Metz : disparition brutale de Jean-Michel Toulouze, adjoint aux finances de la mairie “c'est un choc”

L'adjoint au maire de Metz, Jean-Michel Toulouze est décédé jeudi 3 octobre à l'âge de 55 ans. / © France 3 Lorraine
L'adjoint au maire de Metz, Jean-Michel Toulouze est décédé jeudi 3 octobre à l'âge de 55 ans. / © France 3 Lorraine

Il était candidat aux élections municipales de mars 2020. Jean-Michel Toulouze (PS) est mort jeudi 3 octobre. Il est mort à son domicile d’une crise cardiaque. Toute la classe politique lorraine fait part de son émotion après cette brutale disparition. 

Par France 3 Lorraine

Jean-Michel Toulouze (Parti socialiste) était candidat aux élections municipales. Il est décédé jeudi 3 octobre 2019.  A l’annonce de la nouvelle, Dominique Gros le maire socialiste de Metz était désemparé. 
 
Professeur agrégé d’économie il était l'adjoint aux finances de la mairie de Metz.
"C'est un choc" dit Dominique Gros, "et c'est une immense tristesse, une profonde émotion".
Dans un communiqué, le maire de Metz ajoute "nous perdons un ami, un camarade, un homme dont l’engagement politique et les convictions étaient destinés à faire prévaloir le bien commun sur les intérêts particulier".

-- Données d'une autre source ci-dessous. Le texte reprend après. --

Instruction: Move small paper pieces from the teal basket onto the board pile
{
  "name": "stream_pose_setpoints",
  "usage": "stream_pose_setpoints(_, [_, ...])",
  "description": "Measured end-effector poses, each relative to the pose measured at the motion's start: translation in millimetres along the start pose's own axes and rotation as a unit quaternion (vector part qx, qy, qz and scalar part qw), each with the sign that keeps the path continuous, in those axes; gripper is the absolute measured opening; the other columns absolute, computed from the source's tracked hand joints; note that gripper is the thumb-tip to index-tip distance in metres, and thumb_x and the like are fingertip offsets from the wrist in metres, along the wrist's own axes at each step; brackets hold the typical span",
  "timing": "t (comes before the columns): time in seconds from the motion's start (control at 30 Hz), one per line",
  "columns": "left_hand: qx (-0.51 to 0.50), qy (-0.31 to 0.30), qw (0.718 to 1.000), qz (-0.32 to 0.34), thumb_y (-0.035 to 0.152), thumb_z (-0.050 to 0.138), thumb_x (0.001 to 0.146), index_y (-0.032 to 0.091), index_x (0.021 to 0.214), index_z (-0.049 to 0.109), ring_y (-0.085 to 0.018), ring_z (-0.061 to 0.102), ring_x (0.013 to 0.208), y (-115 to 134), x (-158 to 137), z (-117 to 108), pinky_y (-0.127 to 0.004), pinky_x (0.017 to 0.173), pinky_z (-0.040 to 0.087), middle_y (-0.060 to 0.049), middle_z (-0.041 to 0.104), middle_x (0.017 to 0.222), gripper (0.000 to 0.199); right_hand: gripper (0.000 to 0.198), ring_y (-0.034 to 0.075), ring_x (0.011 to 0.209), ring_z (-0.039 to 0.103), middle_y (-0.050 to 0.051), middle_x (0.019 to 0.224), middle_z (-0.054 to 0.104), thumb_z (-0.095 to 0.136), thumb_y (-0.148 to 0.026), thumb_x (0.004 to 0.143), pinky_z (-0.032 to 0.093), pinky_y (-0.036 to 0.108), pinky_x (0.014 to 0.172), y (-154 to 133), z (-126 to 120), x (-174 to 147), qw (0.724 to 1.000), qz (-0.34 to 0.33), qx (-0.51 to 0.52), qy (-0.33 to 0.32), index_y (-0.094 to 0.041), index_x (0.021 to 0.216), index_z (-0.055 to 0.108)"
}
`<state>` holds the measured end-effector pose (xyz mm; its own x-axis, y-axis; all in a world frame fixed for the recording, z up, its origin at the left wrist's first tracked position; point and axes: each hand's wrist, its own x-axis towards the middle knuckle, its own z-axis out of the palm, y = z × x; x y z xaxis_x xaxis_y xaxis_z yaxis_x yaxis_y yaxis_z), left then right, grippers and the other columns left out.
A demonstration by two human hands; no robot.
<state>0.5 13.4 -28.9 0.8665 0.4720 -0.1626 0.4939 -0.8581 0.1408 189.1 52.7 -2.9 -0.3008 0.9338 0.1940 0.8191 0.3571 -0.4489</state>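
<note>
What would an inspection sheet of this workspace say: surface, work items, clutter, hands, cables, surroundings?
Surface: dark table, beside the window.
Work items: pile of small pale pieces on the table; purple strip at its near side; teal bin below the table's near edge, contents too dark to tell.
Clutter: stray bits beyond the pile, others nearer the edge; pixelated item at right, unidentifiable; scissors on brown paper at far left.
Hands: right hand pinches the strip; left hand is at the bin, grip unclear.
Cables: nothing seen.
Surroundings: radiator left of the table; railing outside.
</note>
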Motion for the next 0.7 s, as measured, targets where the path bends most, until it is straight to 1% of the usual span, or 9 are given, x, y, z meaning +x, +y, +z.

Tout le monde avait découvert Jean-Michel Toulouze en 2008, lorsqu’il avait été élu conseiller général de la Moselle.

Ensuite il est devenu adjoint aux finances de la mairie de Metz. Il est toujours resté fidèle au Parti Socialiste. 

Je suis sous le choc
-Nathalie Griesbeck, Modem-

Nathalie Griesbeck (Modem) évoque surtout la dureté de la vie politique.
"Sa mort est très brutale. On n’est pas de la même sensibilité politique mais je garde une vraie compassion pour lui et sa famille. C'était un collègue avec lequel on pouvait discuter, même si on ne partageait pas les même points de vue". 
 

Au mois de septembre, Jean-Michel Toulouze s’était déclaré candidat à la mairie de Metz dans l'attente de l’investiture socialiste. Il était âgé de 55 ans. Il est décédé chez lui  d’une crise cardiaque. Il était père d'une fille de 14 ans.
 

L'émotion de François Grosdidier, sénateur LR de la Moselle

Dans un communiqué reçu en fin de matinée, le sénateur Les Républicains écrit :
"Ses convictions le faisaient parler avec fougue, pouvant amener à de vifs échanges, mais c’était l’expression de sa franchise et de la sincérité de son engagement. Le cynisme lui était étranger. L’opportunisme le révulsait. L’injustice, ou ce qui percevait comme tel, le révoltait. Sa voix forte manquera au débat messin. Il laissera aussi un vide incommensurable à tous ses proches à qui j’adresse mes très sincères condoléances."